I’ve not much to complain of, as it ticks it’s last hours away. And when I do think of something, I remind myself that I’ve my family, friends, health, way to pay the bills, and theatre.

…What the HELL do I even have to bitch about, ey?

Tonight, (the busiest party one of the year), I’m spending at home in my pj pants, with five “children” (three, adopted), a bottle of wine, reminders of the past year, and an entire movie library before me.
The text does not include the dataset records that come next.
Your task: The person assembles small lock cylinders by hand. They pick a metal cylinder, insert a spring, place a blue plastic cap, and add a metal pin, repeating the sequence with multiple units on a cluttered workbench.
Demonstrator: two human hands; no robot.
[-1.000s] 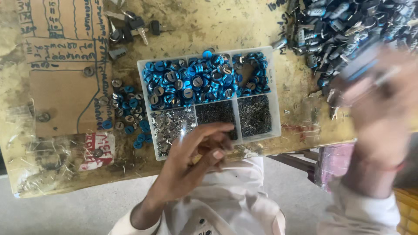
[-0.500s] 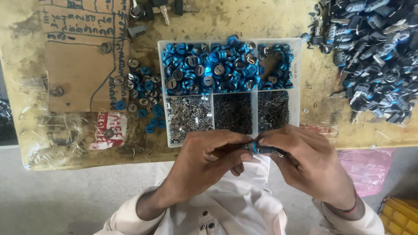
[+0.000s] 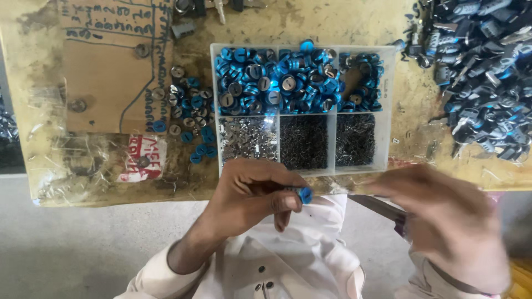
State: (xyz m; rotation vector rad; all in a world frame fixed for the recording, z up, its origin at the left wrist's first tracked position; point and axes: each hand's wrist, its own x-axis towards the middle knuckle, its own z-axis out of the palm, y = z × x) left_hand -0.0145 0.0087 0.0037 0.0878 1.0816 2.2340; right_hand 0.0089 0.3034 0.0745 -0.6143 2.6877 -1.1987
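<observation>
My left hand (image 3: 252, 194) pinches a small blue round cap (image 3: 305, 194) between thumb and fingers, just below the front edge of a clear compartment tray (image 3: 387, 111). The tray's upper cells hold several blue and grey round caps (image 3: 277, 80); its lower cells hold small silver parts (image 3: 247, 137) and dark fine pins (image 3: 303, 141). My right hand (image 3: 449, 221) is blurred at the lower right, apart from the left hand, fingers loosely curled; whether it holds anything is unclear.
A heap of dark and blue lock parts (image 3: 487, 72) lies at the upper right of the worn yellow table (image 3: 410, 138). Loose blue caps (image 3: 188, 119) and a cardboard sheet (image 3: 105, 72) lie left of the tray. Crumpled clear plastic (image 3: 77, 160) covers the left edge.
A second ago my right hand was raised near the parts heap. It then met my left hand at the blue cap. Now it has pulled away to the right.
</observation>
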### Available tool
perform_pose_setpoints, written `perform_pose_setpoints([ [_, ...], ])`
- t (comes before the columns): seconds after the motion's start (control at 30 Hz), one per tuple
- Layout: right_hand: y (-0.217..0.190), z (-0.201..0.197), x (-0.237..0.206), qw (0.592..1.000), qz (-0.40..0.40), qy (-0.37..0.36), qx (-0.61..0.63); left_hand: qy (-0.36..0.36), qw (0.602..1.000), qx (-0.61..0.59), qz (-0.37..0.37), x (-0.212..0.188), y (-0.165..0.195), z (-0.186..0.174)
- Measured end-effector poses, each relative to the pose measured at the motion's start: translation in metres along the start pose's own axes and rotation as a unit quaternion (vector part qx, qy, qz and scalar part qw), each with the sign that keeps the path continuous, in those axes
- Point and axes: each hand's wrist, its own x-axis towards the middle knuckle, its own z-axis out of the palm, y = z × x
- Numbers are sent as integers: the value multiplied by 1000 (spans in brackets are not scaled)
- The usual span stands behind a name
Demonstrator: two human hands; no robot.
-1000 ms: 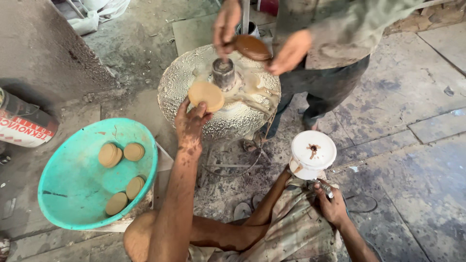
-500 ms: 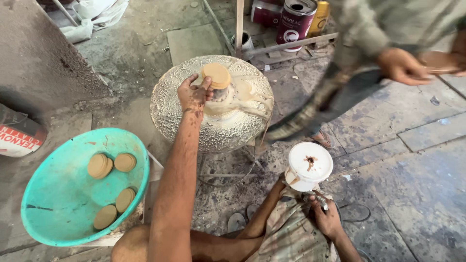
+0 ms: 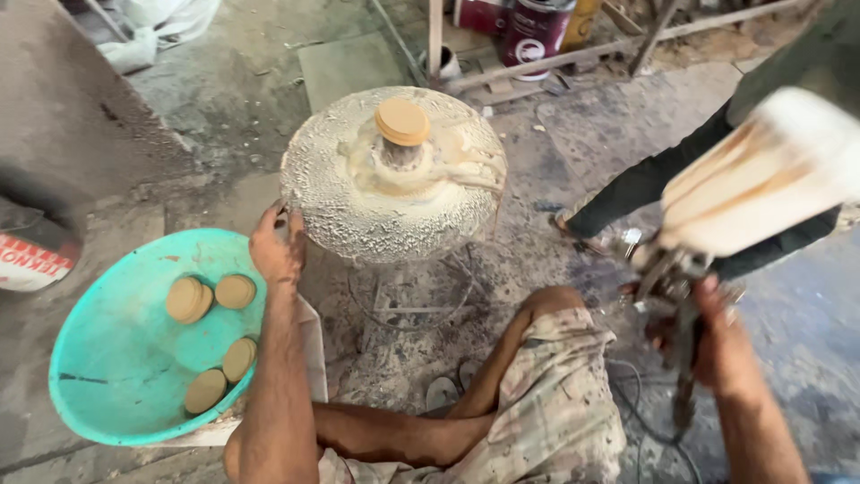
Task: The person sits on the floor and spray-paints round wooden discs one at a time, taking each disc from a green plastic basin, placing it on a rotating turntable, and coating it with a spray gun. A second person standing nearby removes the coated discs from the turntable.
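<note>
Left hand (image 3: pixel 276 251) low at the near-left rim of the crusted round stand (image 3: pixel 340 215), fingers curled loosely, gripping nothing visible, just beside the turquoise basin (image 3: pixel 107 394). Tan wooden disc (image 3: pixel 402 121) perched on the small spindle at the stand's centre, apart from both hands, up and to the right of the left one. Four more discs (image 3: pixel 213 332) lying flat inside the basin, near the left wrist. Right hand (image 3: pixel 712 336) closed around the handle of a spray gun (image 3: pixel 717 224), its pale cup blurred, raised well right of the stand. Another person's dark trouser leg (image 3: pixel 645 193) behind the gun.
</note>
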Motion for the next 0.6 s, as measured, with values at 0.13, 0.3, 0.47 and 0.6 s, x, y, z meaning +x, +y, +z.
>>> perform_pose_setpoints([
  [0.13,-83,23,0,996,-80,-40,-12,-28,990,-139,-23,-22,-2,-5],
  [0.3,-127,33,1,997,-61,-48,-18,41,989,-122,72,-56,-1,-5],
  [0.47,-131,45,20,997,-70,-24,7,11,992,-126,27,-101,4,7],
  [0.6,-129,45,18,998,-37,-47,21,-5,993,-108,49,-144,33,25],
])
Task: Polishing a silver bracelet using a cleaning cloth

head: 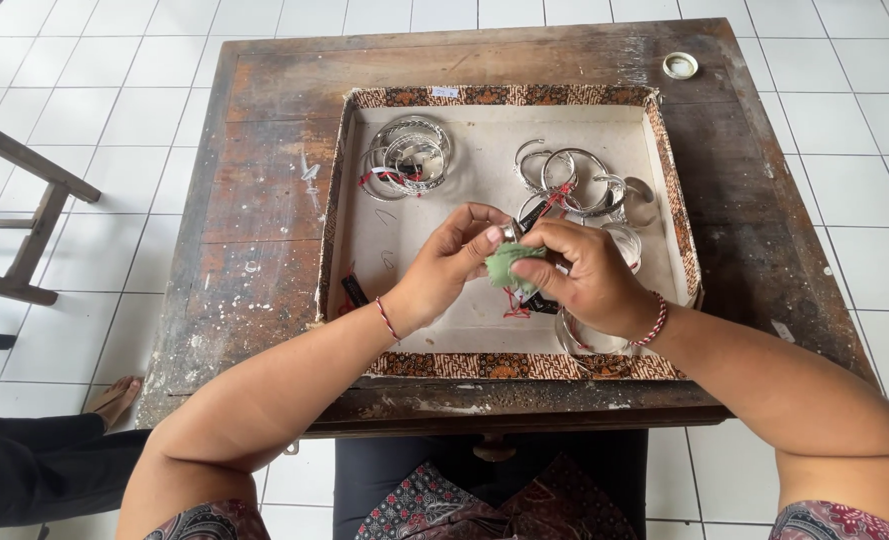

…It is, in a word: delicious.

Nothing wrong with dressing up and doing the town red, but…nothing wrong with staying home with a too expensive bottle of wine, candles lit, comfy…warm…writing notes to friends which I think might be witty (three-quarters of a bottle in) but might prob’ly be not.  Never mind.  They will love them and me anyway.

(…Ain’t I lucky?)

The answer is: I am.

Whatta year.  Hell of a stretch creatively.  Friendships born and grown.  Adopted foster children, (in the form of fish and two frogs) as Cecil departs for studies abroad.  The BFF visit, short but of weight and importance and life-blood resuscitation that it always is.  Dates with The Fella, to talk of all things. Marty Christmas blitzes still to follow.

…Still trying to relinquish the last vestiges of what playing an animal in children’s theatre, over the Holidays can do to an adult frame. 

…Satisfyingly counting up the vast array of roles I got to tackle n’ play this year.

New friends.  Family times.  Even (yes) blogging days, when you all reminded me, after a drought of not posting, how important this relationship…OURS…here, is.

It’s been a good year.  But then, I had reason to believe (at the beginning) that it would be.

2014 will be different.  Artistically: much more improv-based.  In that I don’t know much of what is to come…or even of what is out there waiting for me.

…And we all know how awesome I deal with that…

…But even so: I have faith.

Faith.

…And I don’t believe in “accidents.”

So there is that.

And here am I.

…Finishing a tiny slip of a post, watching foster frogs dance in a water ballet, between sentence typing. 

…Before swapping out bluerays, and tackling another favorite film, paired with these cheeses and an excellent vino.

Happy New Year, friends and creative family!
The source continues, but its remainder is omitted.